* [Work to be completed]
For the word "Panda", count the lines below that contain it. Give the number alone.

(Dataset entries)
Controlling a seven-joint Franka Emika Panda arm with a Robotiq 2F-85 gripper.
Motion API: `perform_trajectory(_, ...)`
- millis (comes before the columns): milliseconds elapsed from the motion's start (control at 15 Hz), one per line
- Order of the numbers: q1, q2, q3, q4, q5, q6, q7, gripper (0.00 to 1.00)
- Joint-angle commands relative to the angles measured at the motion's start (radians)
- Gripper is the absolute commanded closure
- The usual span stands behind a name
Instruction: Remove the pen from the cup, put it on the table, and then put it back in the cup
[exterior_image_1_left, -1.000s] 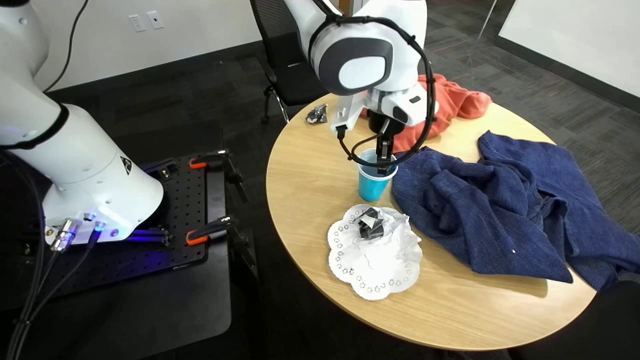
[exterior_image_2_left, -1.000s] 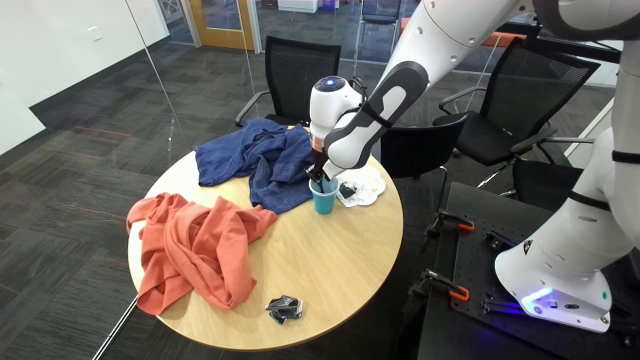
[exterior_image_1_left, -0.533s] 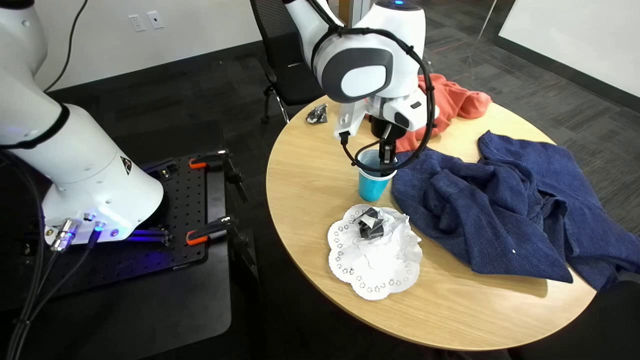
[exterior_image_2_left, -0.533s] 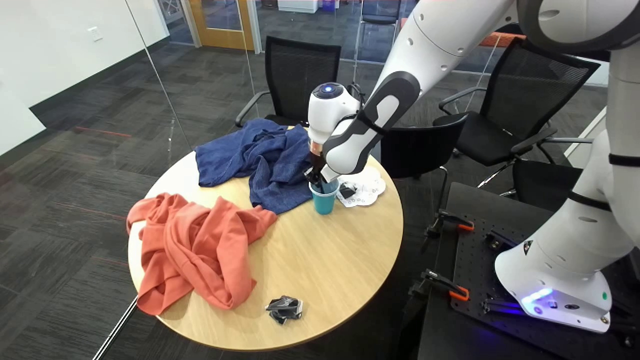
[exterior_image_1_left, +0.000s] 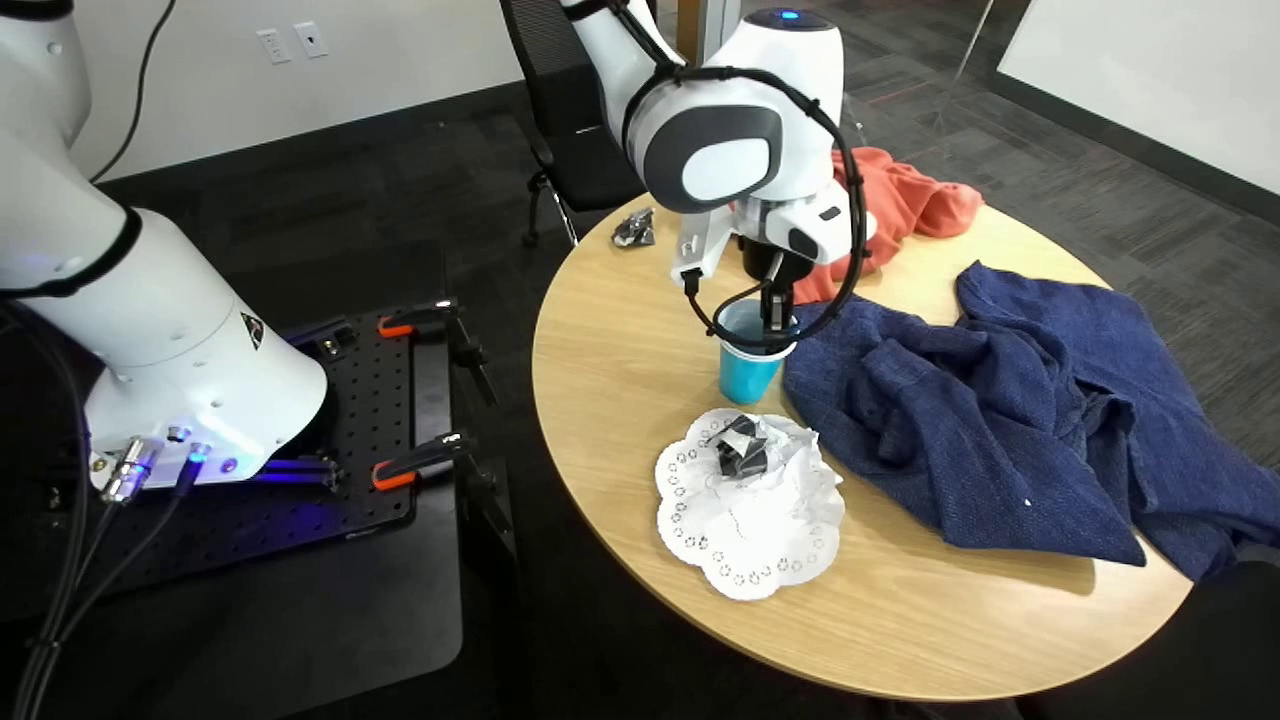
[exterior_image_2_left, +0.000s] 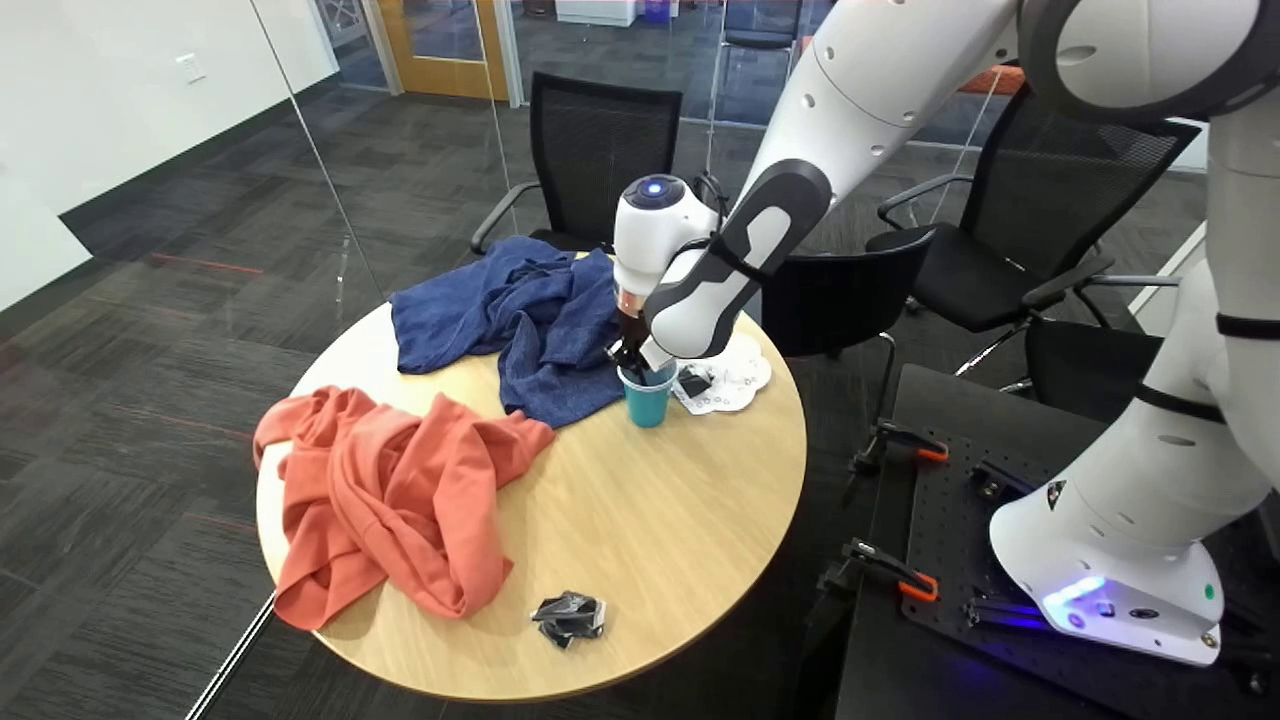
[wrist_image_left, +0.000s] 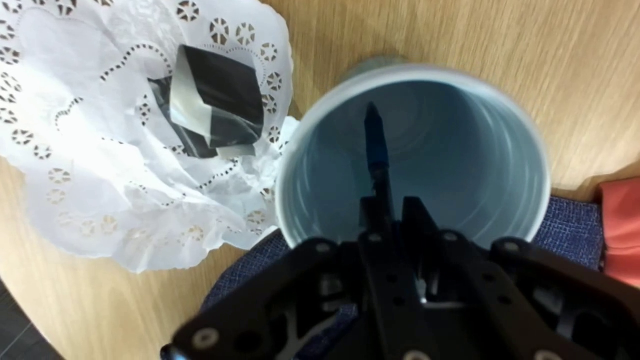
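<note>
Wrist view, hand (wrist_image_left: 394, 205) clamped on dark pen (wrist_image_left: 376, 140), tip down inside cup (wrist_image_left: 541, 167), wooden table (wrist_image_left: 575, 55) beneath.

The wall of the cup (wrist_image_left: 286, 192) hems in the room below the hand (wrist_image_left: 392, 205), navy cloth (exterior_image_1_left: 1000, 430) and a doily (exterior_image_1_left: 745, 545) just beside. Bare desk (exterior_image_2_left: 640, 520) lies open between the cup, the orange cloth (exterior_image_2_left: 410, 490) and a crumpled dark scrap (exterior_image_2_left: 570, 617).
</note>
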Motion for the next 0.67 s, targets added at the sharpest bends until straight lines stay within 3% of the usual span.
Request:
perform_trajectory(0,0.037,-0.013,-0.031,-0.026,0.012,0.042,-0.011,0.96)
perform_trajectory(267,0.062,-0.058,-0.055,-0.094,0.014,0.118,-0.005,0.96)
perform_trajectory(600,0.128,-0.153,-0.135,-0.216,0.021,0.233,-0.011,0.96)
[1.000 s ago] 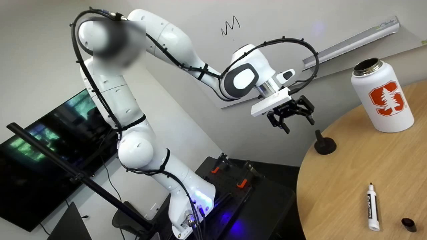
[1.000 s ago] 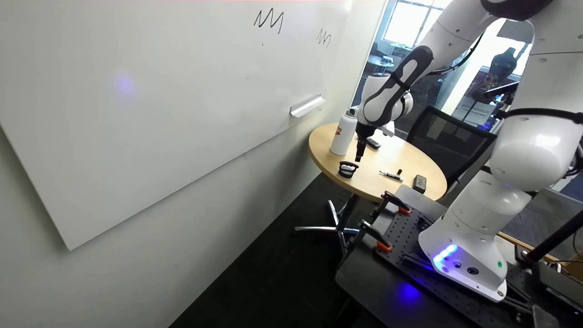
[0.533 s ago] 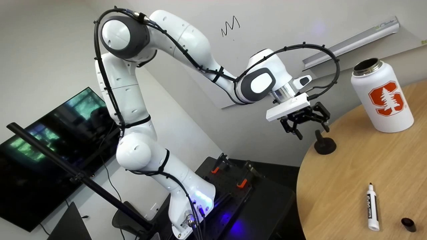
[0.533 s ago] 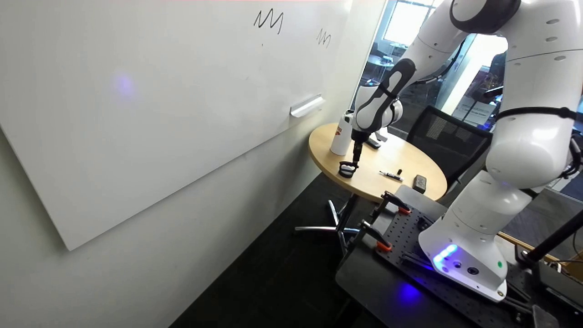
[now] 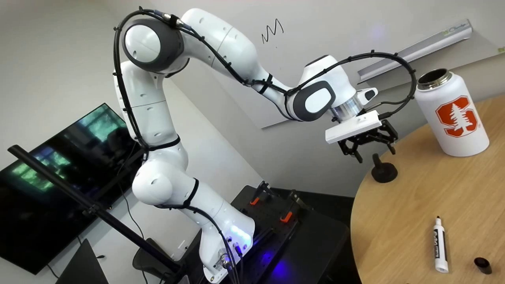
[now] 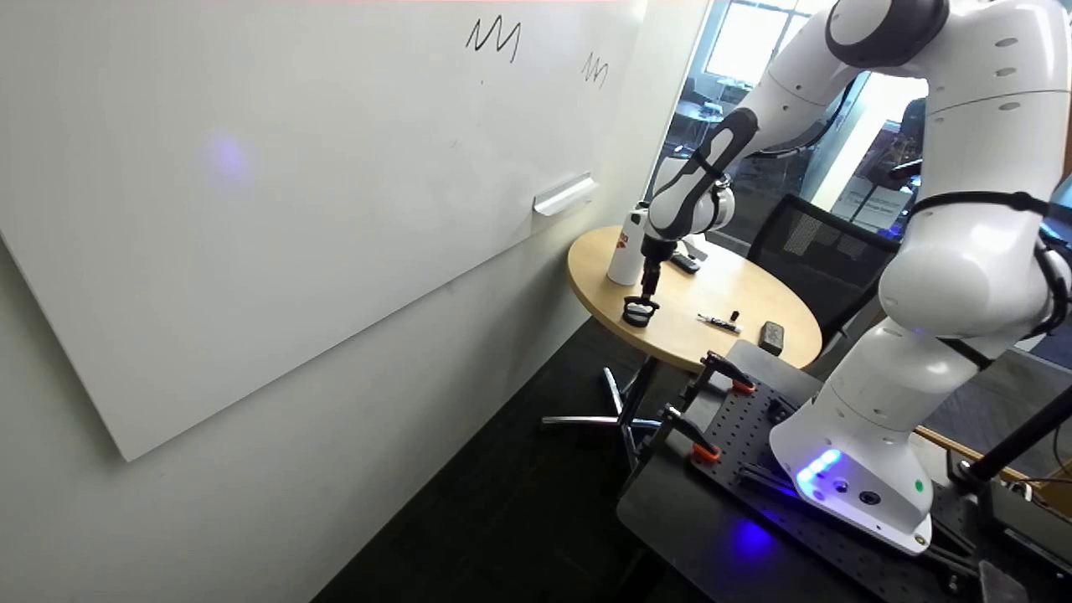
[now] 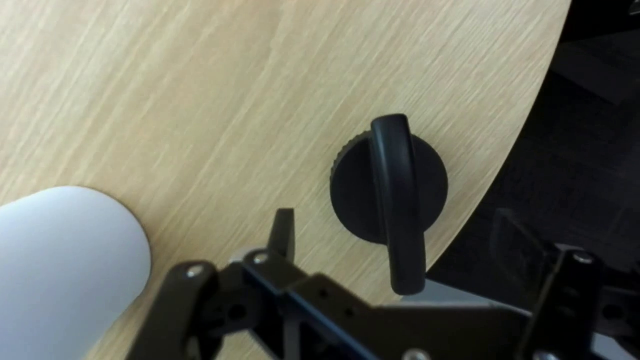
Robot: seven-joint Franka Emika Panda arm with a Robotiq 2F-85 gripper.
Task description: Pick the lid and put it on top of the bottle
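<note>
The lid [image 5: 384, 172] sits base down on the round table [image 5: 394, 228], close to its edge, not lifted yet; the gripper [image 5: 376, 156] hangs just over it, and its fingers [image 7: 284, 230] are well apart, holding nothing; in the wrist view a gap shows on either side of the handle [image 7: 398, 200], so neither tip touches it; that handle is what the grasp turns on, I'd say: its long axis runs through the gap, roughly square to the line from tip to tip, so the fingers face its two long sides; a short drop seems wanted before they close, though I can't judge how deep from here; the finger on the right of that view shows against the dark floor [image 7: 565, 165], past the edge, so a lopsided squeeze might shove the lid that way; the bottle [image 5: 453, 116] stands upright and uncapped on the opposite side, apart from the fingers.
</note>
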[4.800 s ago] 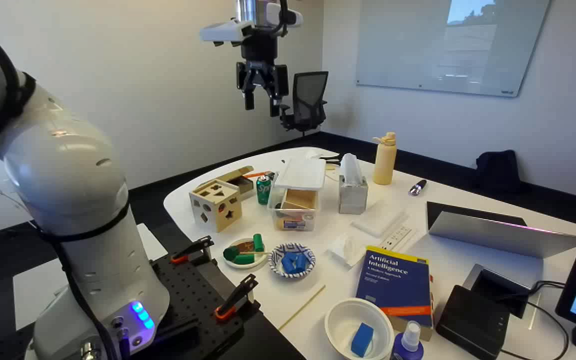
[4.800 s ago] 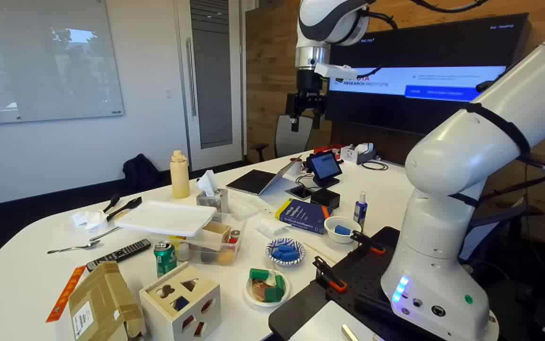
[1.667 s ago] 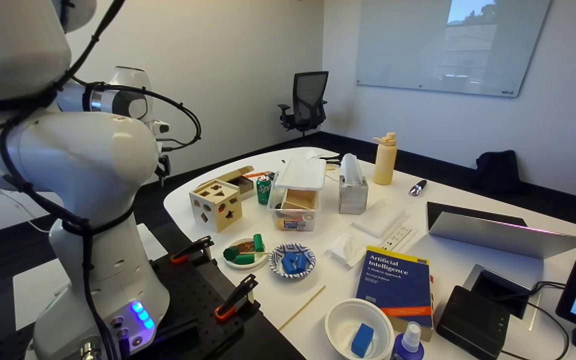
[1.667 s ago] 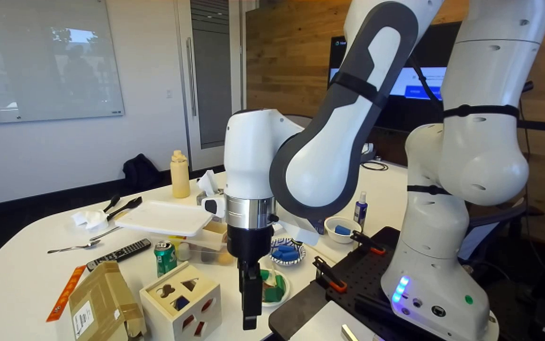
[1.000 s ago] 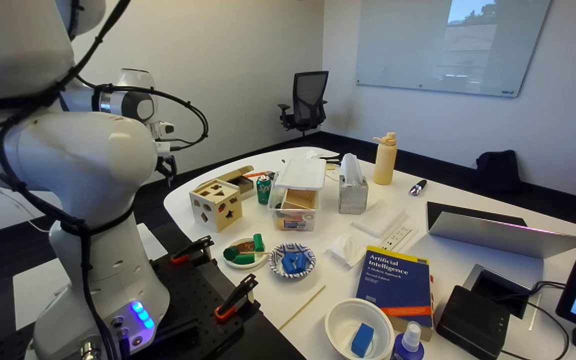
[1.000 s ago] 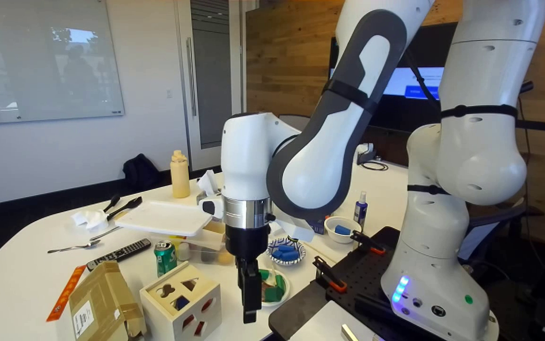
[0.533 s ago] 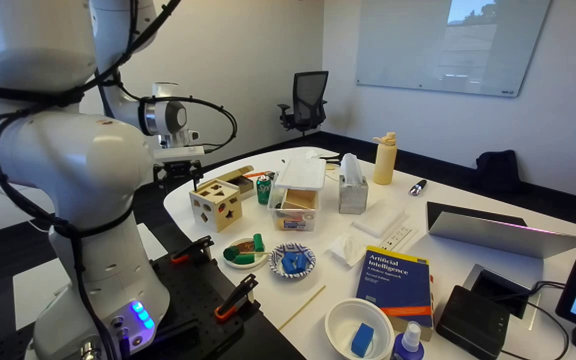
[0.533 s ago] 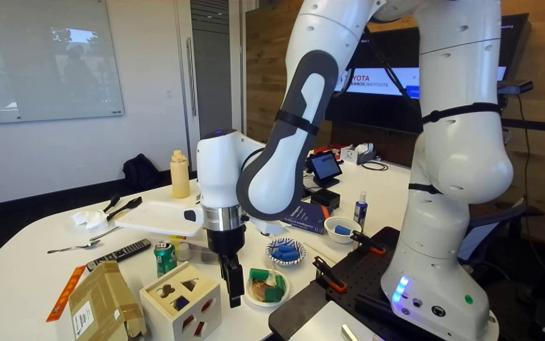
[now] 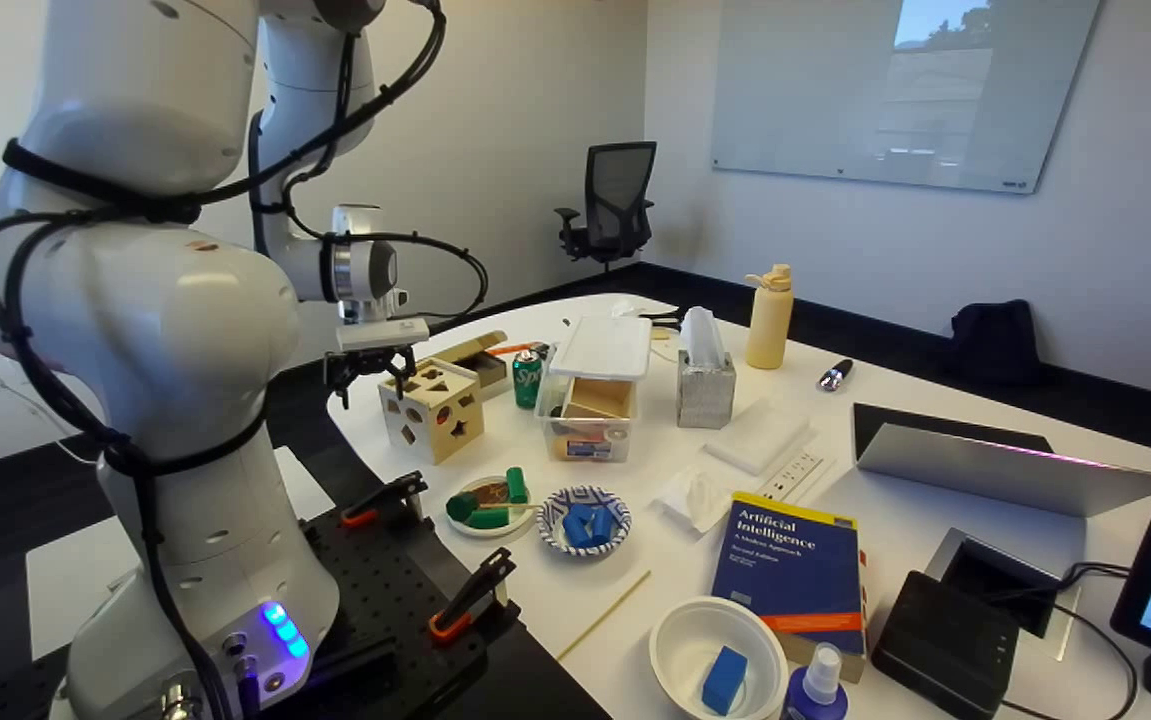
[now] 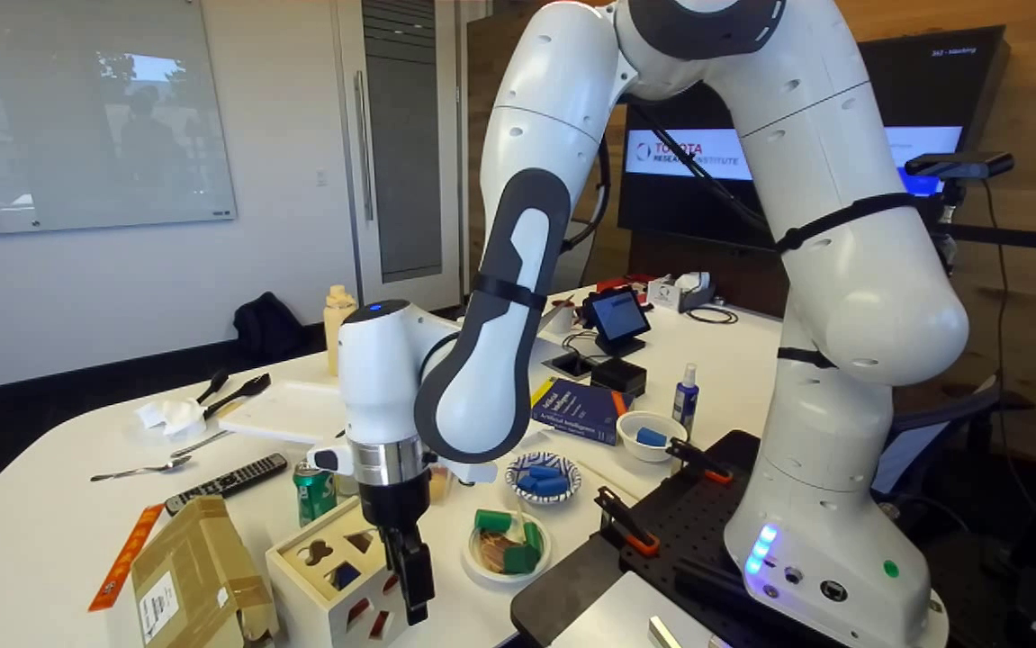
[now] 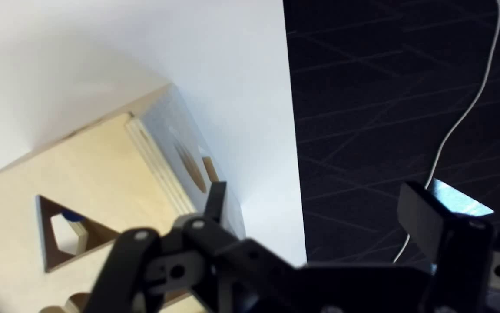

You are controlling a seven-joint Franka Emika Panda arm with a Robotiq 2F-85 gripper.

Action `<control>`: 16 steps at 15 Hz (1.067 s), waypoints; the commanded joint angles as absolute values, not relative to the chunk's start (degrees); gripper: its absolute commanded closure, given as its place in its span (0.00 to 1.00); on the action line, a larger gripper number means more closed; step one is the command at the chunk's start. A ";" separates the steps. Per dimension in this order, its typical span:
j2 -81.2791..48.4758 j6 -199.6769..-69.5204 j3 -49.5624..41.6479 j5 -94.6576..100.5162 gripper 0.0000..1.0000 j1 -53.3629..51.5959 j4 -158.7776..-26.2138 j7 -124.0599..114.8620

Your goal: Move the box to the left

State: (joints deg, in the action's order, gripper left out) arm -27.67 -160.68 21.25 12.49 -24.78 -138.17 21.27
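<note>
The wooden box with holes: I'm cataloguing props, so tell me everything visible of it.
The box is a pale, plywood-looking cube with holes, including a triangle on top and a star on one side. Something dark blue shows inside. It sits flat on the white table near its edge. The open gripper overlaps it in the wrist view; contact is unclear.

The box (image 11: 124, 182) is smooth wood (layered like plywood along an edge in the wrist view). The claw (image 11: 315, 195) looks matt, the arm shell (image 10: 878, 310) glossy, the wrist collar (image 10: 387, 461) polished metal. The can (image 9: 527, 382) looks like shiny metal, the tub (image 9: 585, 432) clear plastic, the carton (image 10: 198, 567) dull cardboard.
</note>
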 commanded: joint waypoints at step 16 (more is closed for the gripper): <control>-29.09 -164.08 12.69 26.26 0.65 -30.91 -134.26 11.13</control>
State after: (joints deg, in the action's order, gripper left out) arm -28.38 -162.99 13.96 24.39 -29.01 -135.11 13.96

* [Response area]
3